Oscar Grant Remembered At Fruitvale Station Vigil, 10 Years After Shooting Death
The family of Oscar Grant is still pushing to have Fruitvale Station, where the 22-year-old was fatally shot by a BART officer, renamed in his memory.
Aidge Patterson of the LA Coalition for Justice for Oscar Grant leads a protest rally outside a pretrial hearing for Johannes Mehserle, the former Bay Area Rapid Transit officer charged with murder in the shooting death of Grant in Oakland, California last year, at the Criminal Courts Building in Los Angeles on March 26, 2010. Grant, 22, was shot dead by Mehserle who responded to reports of fighting on the subway. The shooting was captured on video and has been widely broadcast on television and on the Internet. AFP PHOTO/Mark RALSTON (Photo credit should read MARK RALSTON/AFP/Getty Images)

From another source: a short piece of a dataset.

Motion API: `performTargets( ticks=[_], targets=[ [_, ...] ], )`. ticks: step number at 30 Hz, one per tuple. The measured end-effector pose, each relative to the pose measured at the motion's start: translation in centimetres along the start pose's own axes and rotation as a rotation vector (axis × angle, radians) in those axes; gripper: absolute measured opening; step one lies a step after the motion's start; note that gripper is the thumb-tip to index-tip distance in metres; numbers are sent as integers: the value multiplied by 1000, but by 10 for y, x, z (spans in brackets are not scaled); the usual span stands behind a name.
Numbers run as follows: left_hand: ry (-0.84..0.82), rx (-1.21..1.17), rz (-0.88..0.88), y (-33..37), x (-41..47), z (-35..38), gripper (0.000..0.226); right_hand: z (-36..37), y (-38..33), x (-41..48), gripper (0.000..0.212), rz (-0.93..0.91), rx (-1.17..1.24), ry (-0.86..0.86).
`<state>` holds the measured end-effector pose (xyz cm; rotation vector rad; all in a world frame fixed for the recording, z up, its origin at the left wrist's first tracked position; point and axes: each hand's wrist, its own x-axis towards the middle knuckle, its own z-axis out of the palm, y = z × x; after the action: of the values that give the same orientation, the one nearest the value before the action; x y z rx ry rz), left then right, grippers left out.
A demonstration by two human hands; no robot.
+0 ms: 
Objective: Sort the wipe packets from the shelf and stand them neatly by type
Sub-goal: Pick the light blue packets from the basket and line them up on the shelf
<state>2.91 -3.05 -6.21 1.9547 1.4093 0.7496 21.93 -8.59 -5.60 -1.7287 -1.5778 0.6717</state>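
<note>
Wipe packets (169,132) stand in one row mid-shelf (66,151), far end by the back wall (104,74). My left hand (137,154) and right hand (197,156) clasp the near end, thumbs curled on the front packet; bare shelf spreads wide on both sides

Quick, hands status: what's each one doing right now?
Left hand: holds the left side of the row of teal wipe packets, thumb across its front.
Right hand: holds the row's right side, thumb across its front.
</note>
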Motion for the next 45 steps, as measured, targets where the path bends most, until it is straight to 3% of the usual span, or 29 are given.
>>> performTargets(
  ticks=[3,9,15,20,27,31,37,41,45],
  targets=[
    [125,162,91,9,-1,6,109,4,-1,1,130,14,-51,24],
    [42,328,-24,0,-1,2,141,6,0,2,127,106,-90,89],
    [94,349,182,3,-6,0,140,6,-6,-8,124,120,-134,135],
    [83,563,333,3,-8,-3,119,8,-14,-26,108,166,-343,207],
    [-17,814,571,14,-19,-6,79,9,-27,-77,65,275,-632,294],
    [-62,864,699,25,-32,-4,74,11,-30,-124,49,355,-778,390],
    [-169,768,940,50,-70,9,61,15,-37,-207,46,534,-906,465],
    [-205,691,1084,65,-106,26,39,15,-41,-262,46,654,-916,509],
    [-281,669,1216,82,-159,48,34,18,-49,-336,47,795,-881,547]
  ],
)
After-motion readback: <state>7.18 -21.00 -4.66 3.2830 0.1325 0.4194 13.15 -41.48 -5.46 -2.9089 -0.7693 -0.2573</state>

New Year’s Day, Tuesday, marked the 10-year anniversary of Oscar Grant’s shooting death at the hands of a BART police officer at Fruitvale Station in Oakland, California.
But Grant is long from forgotten as family and supporters, including a crowd of 200, gathered at Fruitvale Station for a four-hour ceremony of prayers, speeches and poetry to memorialize the 22-year-old’s death, the SF Chronicle reports.
During the vigil, Grant’s mother, Wanda Johnson, acknowledged that her son’s shooting has “caused us not to just accept when a person is killed but to really examine what took place.”
Grant’s shooting death did rock the community and the nation alike, particularly as bystanders captured the horrific footage on their cell phones and posted it online, prompting the shooting to go viral.
BART Board Director Lateefah Simon also noted at the vigil that Grant’s death pushed her to run for office.
“When Oscar died, I knew, like thousands of people in this city and millions in the world, that we needed to change structures,” she told attendees. “So I ran for the BART board, and you all elected me.”
“It would be an atonement, it would be part of BART saying yes this happened here, we vow that it won’t happen again and we vow to work with the communities and ensure that all people are treated equally,” Grant’s mother said at the time.
However, despite the family’s request, BART sidestepped, saying that its policy prohibits it from naming stations after individuals and that names have to be tied to the location. The agency said at the time that they had commissioned a mural in Grant’s honor to go up on the wall of the station instead.
However, at the vigil, Grant’s mother doubled down on her request for the station to be renamed.
“Fruitvale Grant Station — we’re claiming that,” she said. “We believe that, and we will fight.”